Release Date: May 7th 2021
Reviewed by: Joshua Andre
- Pretty Places
- Lost Cause
- Break Yourself
- Slow Dancing
- Symptom Of Your Touch
- Lucky To Get Him
- Don’t Need Nothing
- Personal Cathedrals
- Hold Out
If there’s any upside to the pandemic at all, I’d say that it is the quality time that we all spend at home. As we all are spending some quality time with our parents, family and friends (over Zoom), as well as ample time to find us all a hobby or a passion; perhaps we will find ourselves becoming more empathetic, kind and compassionate to others, as we discover different perspectives and worldviews. Or maybe we’ll dive deeper into music and movies not necessarily within our preferred ‘genre’, and hence possibly find new favourites, as we strengthen our own views or try to walk a mile in someone else’s shoes. This past year alone has been where I found I’ve grown the most in my faith in Jesus and in seeing the world through others who do not have the same world view as me; and that has mostly been due to me taking a risk and listening to (and reviewing) mainstream music that I would never have touched with a ten-foot pole even a year ago. The other day I reviewed Teddy Swims’ Unlearning and The Veronicas’ GODZILLA and those types of releases were even unfathomable to me even 6 months ago. But as God speaks to me through even the most unpredictable and unimaginable of sources (reminding me that He is God and He can do what He likes!), so too am I choosing to allow Him to speak more through the unexpected. And this is exactly what has happened again with Aly & AJ’s a touch of the beat gets you up on your feet gets you out and then into the sun– which I will now refer to as ‘a touch of the beat’ because… that title is a mouthful! Both Aly and AJ Michalka are icons and legends in their own right- having been Disney stars when they were younger, and having released pop albums in the 2000’s. For anyone else who may not know about them… I guess that’s fine. Because as a duo, they aren’t that popular at the moment. But this new project reminds us that people grow and that it’s never too late to make a comeback, while also reminding us that it’s never too late to chase your dreams. I’ve personally found this album to be one of the most lyrically profound and inspiring throughout this year… and it goes to show you that I need to abandon my preconceived ideas of what good music should sound like. I think all of us need to do that as well.
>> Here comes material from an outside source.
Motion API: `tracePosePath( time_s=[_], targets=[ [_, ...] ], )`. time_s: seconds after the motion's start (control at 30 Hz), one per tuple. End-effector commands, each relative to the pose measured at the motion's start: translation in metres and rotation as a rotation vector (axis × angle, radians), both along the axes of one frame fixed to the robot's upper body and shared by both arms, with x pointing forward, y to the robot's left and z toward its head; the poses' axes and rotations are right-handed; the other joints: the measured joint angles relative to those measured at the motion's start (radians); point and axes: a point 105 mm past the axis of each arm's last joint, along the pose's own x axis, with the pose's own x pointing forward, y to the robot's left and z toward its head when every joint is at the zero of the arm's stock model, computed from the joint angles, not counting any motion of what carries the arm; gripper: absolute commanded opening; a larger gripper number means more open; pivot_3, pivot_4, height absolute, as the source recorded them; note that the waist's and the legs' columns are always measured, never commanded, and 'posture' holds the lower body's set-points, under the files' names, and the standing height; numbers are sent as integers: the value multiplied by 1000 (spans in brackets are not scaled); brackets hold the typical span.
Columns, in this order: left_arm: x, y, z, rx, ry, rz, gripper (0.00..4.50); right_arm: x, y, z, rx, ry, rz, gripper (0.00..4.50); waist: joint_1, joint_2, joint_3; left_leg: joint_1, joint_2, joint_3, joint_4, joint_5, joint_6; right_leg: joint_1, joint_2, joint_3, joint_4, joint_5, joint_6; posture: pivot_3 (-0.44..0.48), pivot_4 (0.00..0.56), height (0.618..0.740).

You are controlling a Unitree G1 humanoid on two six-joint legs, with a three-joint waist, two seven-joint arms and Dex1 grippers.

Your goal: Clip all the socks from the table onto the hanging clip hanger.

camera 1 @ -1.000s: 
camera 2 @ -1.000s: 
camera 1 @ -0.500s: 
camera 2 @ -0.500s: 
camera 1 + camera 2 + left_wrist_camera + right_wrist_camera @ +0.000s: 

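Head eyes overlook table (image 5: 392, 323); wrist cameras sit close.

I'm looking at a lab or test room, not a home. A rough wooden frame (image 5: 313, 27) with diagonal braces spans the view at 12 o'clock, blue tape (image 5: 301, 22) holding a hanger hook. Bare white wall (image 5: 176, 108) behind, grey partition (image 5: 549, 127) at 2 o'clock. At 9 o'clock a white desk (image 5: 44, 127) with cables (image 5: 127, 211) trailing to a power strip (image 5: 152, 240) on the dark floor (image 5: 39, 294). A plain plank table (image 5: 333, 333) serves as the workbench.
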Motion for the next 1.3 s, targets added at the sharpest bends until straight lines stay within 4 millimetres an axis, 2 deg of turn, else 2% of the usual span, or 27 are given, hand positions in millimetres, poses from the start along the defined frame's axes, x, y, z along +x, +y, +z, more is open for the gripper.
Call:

If you’re up to date with music and movies, that you probably know that AJ was in the TV shows The Goldbergs and Schooled, and the faith-based film Grace Unplugged; while Aly is probably the more recognisable sister, having acted in movies like Easy A, Bandslam, and The Roommate as well as TV shows like iZombie, Hellcats, Two And A Half Men and MacGyver. Music-wise, these girls released 2 studio albums (Into The Rush in 2005, and Insomniatic in 2007), while Ten Years (2017) and Sanctuary (2019) dropped as EP’s. So the girls have always been around, but never fully in the spotlight for us all to notice them and really be in awe of their prowess as singers and actors. Could you say that a touch of the beat is like a second debut album in one sense. Maybe… but nonetheless, this project is the first full length album in 14 years for the sibling duo, and what the girls have learnt throughout that time, and everything they’ve lived through; form the basis thematically and lyrically for this album. In that regard, I’d say treat this like a debut album… and once you do, then you can experience how lyrically impacting and profound these songs are. And as we navigate this pandemic hopefully relatively unscathed… let us be moved by Aly and AJ’s near masterpiece, as good as a ‘debut’ album as you can get.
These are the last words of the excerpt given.